Imagine you and your best friend went to a park and decide to play see-saw to revive some childhood memories.

I guess you must be feeling nostalgic. The mechanism of see saw is very simple to understand, the heavier mass will remain at the bottom and the lighter mass will go up. You may have have noticed that irrespective of the weight of the person sitting on the see-saw, the one who use more force remains at the bottom and the other will go up.

Similar phenomena occurs in some organic compounds. Some organic compounds having same molecular exist in two forms which are in dynamic equilibrium. This mechanism is called tautomerism. Let’s understand the concept of tautomerism, mechanism and types.

Table of content

• Tautomerism
• Types of tautomerism
• Condition for tautomerism
• Aromaticity
• Factors affecting Percentage of Enol content
• Practice problems
• Frequently asked question?

Tautomerism

This is a kind of isomerism where two different structures of the same molecular formula but of different functional group in equilibrium with each other due to the oscillation of a monovalent acidic atom (hydrogen) between polyvalent atoms like O and N

Oscillation is a to and fro motion. Here to fro motion of hydrogen will occur. An alpha hydrogen leaves and joins another electronegative atom at third in this process. This is called as migration of hydrogen. 1,3 H- migration will occur. Tautomerism is also called as dynamic isomerism due to this phenomena.

Types of tautomerism:

Let’s see ftwo examples to understand clearly:

1. Keto-enol tautomerism
2. Nitro group to pseudo nitro

Keto-enol tautomerism

ketone to prop-ene-ol (enol)

This is an example of keto-enol isomerism.

Oscillation of hydrogen occurs from 1st position (-CH3) to third position where oxygen atom is present. This oxygen atom acquires hydrogen atom from the methyl group and becomes (-OH). As hydrogen atom is transferred from first position to third position, the double bond between carbon and oxygen shifts in between the first and 2second carbon atom leaving a lone pair of electrons on the oxygen atom. By this method acetone exists in dynamic equilibrium with propen-2-ol.
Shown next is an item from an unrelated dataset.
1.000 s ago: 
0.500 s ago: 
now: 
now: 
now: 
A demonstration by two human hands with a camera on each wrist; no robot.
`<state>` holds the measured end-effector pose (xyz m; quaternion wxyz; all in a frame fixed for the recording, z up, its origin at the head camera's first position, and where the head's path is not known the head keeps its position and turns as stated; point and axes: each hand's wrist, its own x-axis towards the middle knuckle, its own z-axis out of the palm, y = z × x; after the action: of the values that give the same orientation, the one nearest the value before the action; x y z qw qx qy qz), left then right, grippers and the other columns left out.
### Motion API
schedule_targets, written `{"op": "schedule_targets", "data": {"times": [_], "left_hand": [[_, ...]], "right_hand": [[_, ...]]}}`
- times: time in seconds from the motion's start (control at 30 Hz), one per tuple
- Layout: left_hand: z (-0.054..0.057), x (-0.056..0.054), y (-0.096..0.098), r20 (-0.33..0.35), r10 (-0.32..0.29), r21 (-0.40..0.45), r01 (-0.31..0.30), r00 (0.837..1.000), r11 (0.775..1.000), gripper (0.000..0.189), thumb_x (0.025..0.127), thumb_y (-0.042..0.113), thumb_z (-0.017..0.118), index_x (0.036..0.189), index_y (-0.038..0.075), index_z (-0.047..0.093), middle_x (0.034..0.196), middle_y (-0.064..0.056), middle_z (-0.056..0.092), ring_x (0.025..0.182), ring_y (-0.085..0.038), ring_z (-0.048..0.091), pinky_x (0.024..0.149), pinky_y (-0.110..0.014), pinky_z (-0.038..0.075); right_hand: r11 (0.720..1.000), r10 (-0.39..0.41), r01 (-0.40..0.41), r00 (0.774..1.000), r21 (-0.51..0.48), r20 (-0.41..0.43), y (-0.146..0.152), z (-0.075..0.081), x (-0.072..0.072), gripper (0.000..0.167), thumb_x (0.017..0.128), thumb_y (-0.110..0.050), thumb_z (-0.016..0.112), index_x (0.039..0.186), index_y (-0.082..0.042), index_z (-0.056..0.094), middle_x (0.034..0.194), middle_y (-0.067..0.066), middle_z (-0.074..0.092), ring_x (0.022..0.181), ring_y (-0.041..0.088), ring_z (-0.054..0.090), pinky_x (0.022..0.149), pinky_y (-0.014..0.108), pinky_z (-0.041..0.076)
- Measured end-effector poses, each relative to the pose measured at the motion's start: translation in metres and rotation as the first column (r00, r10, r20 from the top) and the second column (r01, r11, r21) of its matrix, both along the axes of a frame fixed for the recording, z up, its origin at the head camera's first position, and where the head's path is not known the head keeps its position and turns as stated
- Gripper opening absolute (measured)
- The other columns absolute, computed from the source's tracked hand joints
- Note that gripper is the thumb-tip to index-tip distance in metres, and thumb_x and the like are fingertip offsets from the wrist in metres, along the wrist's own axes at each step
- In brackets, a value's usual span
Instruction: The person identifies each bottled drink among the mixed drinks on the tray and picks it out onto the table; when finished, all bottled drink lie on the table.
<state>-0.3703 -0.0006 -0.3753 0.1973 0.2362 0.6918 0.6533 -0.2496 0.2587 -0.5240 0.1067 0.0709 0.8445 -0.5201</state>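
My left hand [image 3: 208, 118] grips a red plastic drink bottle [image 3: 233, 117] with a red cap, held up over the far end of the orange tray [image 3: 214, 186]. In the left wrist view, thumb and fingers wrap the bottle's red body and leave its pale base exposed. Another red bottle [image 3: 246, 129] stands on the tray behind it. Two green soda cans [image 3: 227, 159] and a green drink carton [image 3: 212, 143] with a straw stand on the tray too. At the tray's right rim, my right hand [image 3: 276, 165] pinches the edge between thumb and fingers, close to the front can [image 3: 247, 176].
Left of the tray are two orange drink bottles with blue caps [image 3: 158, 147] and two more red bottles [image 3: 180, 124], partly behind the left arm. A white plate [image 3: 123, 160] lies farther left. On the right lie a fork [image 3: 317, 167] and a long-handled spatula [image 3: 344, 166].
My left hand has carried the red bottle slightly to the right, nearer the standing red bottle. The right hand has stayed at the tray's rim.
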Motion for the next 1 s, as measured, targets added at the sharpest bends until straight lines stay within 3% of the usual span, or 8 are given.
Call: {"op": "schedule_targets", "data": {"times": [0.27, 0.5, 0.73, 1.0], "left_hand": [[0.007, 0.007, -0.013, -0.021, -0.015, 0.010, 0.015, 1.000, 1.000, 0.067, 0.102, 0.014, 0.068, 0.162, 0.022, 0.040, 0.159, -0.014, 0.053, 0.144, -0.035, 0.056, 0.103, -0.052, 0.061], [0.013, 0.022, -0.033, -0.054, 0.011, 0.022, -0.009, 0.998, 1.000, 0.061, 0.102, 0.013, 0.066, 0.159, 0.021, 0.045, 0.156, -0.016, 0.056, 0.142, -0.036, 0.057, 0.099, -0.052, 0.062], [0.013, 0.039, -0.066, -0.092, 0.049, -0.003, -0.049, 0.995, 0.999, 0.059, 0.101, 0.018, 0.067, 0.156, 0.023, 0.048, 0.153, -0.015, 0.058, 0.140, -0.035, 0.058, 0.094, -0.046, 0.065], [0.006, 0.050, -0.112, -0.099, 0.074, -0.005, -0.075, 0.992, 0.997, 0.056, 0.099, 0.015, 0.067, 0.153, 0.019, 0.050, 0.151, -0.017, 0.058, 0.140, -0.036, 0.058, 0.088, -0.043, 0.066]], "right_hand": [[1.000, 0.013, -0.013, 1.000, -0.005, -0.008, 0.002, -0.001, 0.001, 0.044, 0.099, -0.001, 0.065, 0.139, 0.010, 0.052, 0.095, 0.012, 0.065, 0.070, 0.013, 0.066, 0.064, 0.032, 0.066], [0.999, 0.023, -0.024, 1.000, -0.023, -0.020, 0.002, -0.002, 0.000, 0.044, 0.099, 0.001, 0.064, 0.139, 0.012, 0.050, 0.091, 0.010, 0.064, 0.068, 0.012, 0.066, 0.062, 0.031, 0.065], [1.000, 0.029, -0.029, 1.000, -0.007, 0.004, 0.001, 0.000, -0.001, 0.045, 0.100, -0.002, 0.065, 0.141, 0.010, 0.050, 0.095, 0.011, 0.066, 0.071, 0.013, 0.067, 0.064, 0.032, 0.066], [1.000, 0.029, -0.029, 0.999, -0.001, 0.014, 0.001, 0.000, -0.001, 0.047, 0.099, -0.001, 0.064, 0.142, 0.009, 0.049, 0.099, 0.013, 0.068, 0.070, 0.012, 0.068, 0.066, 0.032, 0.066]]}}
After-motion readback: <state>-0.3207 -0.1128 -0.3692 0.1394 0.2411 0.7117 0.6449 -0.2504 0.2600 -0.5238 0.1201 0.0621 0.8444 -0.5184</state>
If you look closely at this equilibrium then you will find that both have the same molecular formula that is C3H6O but both have different functional group. As this equilibrium is established between ketone and enol group, hence sometimes it is called as keto-enol tautomerism.

Nitro group to pseudo nitro tautomerism

Tautomerism is not confined to only keto-enol forms. It can be shown by other compounds too. Let’s discuss some of the examples

In this equilibrium it can be observed clearly that the migration of hydrogen is taking place between 1st position carbon atom to the oxygen atom attached to nitrogen atom. Just as the previous one hydrogen atom from methyl group will leave its position to combine with oxygen atom. Double bond will be shifted to the neighbor carbon atom and a lone pair of electron will be there at oxygen atom.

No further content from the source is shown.